Abschließend unterstreicht der Autor die Übereinstimmung der feststellbaren Besitzdekumulation pensionärer japanischer Haushalte (akkumulierter finanzieller Besitz minus finanzieller Verpflichtungen) mit der im life-cycle-Modell erwarteten Entwicklung der Sparrate bzw. finanziellen Verhältnisse. Er macht ferner darauf aufmerksam, dass daher natürlicherweise ein Trend zur Dekumulation stets feststellbar war, ihr Umfang sich jedoch ausweitet und somit eine Verschärfung des dissaving eintritt. Jedoch fällt der statistisch überprüfbare Zeitraum (1995 – 2008) mit einer gravierenden und anhalten-den Phase der wirtschaftlichen Rezession zusammen, was in den letzten Zeilen des Artikels Erwähnung findet, aber das Fazit des Autors nicht beeinträchtigt: Das life-cycle-Modell erweist sich als idealer theoretischer Rahmen für die konstatierbaren sozio-ökonomischen Realitäten.

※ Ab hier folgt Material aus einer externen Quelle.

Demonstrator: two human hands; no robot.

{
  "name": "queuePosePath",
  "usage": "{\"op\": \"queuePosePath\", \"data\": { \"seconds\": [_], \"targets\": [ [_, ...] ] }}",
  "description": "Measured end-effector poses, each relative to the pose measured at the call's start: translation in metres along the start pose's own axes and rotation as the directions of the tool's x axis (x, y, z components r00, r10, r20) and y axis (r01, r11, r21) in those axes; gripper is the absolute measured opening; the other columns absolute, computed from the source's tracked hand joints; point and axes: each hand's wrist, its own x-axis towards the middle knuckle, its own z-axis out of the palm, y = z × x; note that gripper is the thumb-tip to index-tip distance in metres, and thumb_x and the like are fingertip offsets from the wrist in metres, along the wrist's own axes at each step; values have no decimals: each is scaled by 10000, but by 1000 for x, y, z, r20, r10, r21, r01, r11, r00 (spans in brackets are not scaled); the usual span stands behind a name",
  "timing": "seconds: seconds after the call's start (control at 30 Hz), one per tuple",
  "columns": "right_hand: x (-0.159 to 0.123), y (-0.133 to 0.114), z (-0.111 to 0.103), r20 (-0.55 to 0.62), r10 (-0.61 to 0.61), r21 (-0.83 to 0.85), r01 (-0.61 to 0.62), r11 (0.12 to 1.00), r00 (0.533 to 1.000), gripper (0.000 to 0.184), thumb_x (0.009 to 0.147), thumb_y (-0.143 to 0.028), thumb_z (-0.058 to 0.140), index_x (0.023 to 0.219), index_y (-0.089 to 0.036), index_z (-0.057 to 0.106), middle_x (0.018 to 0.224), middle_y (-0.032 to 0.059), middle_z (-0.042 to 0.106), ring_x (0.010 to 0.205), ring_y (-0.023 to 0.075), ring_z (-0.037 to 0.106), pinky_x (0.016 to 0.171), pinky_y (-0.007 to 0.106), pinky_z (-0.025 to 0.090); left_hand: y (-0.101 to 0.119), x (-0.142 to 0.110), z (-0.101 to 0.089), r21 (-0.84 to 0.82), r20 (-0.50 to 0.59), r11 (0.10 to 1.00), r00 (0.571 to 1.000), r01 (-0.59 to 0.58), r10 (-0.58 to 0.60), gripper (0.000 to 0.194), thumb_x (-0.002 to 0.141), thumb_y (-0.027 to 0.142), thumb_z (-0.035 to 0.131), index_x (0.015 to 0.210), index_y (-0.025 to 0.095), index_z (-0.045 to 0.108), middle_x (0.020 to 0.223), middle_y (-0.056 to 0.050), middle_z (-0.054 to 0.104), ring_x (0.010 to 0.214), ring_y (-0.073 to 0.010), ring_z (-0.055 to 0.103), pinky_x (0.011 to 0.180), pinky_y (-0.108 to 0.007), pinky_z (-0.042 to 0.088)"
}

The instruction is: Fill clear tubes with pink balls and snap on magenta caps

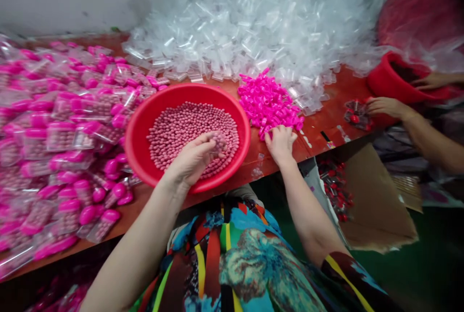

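My left hand (194, 157) is closed around a small clear plastic box (218, 143) with pink beads in it, held just over the red basin (136, 140). Many round pink beads (181, 128) cover the basin's bottom. At the near edge of a heap of bright pink plastic caps (266, 97), my right hand (282, 144) has its fingers curled down on a pink cap (266, 132). Its fingertips are partly hidden.
Filled boxes with pink caps (65, 133) are piled at left. Empty clear boxes (246, 27) are heaped along the wall. At right, another person's hands (387, 107) work by a tilted red bucket (391, 80). A cardboard box (377, 205) with red-capped items stands below the table edge.
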Motion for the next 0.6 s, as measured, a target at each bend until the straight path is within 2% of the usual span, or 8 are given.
{"op": "queuePosePath", "data": {
  "seconds": [0.13, 0.23, 0.37, 0.4, 0.43, 0.5, 0.57, 0.6],
  "targets": [
    [5, -10, -11, -131, 10, 191, 15, 981, 991, 230, 938, -343, 536, 973, -164, 676, 1018, 147, 706, 1063, 318, 566, 1031, 570, 352, 0, 1, -1, 9, 13, 1000, 1000, -10, 10, 235, 813, 116, 711, 1047, 128, 719, 929, -95, 756, 843, -190, 735, 688, -255, 562],
    [3, -36, -36, -198, 43, 487, 60, 871, 979, 198, 941, -371, 543, 951, -193, 629, 963, 96, 696, 934, 245, 625, 957, 453, 469, 1, 0, -1, 44, 3, 999, 1000, 17, -17, 217, 813, 182, 761, 1029, 153, 754, 941, -86, 771, 824, -169, 731, 691, -242, 582],
    [-11, -89, -55, -96, -55, 751, 109, 651, 994, 255, 958, -446, 553, 1098, -237, 596, 1020, 47, 707, 899, 182, 669, 851, 323, 562, 4, 5, -9, 205, -45, 977, 998, 54, -45, 142, 805, 309, 794, 936, 255, 794, 896, -3, 799, 800, -144, 719, 700, -196, 612],
    [-13, -102, -54, -78, -133, 780, 144, 609, 988, 318, 953, -438, 570, 1201, -239, 577, 1103, 49, 717, 952, 175, 684, 888, 310, 568, 5, 10, -12, 241, -54, 965, 994, 103, -93, 117, 815, 336, 778, 923, 293, 792, 906, 27, 805, 809, -148, 721, 724, -206, 627],
    [-13, -114, -52, -70, -212, 789, 185, 587, 975, 369, 944, -421, 586, 1269, -248, 563, 1204, 48, 712, 1037, 174, 684, 952, 305, 560, 6, 16, -16, 272, -92, 958, 993, 91, -68, 56, 803, 345, 768, 853, 327, 785, 852, 55, 801, 756, -154, 716, 666, -216, 635],
    [-12, -135, -47, -18, -314, 763, 216, 609, 949, 334, 936, -409, 592, 1256, -315, 605, 1296, -29, 702, 1177, 168, 653, 1059, 286, 523, 9, 27, -22, 314, -65, 949, 998, 28, -8, 71, 798, 343, 730, 738, 378, 747, 733, 97, 776, 636, -173, 691, 553, -264, 632],
    [-12, -149, -45, 61, -347, 738, 192, 647, 936, 246, 937, -414, 581, 1169, -448, 655, 1252, -187, 708, 1211, 133, 636, 1083, 226, 504, 10, 33, -25, 346, -32, 937, 997, -55, 70, 158, 815, 340, 690, 672, 399, 714, 651, 131, 738, 536, -171, 638, 453, -284, 584],
    [-13, -154, -46, 80, -352, 734, 184, 654, 933, 225, 934, -411, 592, 1135, -477, 670, 1220, -220, 712, 1212, 129, 634, 1085, 216, 503, 9, 33, -26, 366, 8, 925, 995, -98, 102, 174, 823, 335, 678, 666, 402, 711, 629, 139, 722, 508, -160, 612, 426, -275, 553]
  ]
}}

Da der theoretische Entwurf der life-cycle-hypothesis eine Schematisierung von Konsumverhalten darstellt, geht Horioka in seinem Aufsatz gewissermaßen auf eine Implikation dieser Theorie ein. Aufgrund dieser Spezifik leitet sich keine generelle Relevanz für Recherchen, bspw. zum Phänomen der alternden Bevölkerung in Japan, ab. Eine Rezeption des Artikels ist jedoch problemlos auch für Nicht-Ökonomen möglich und vielleicht auch interessant.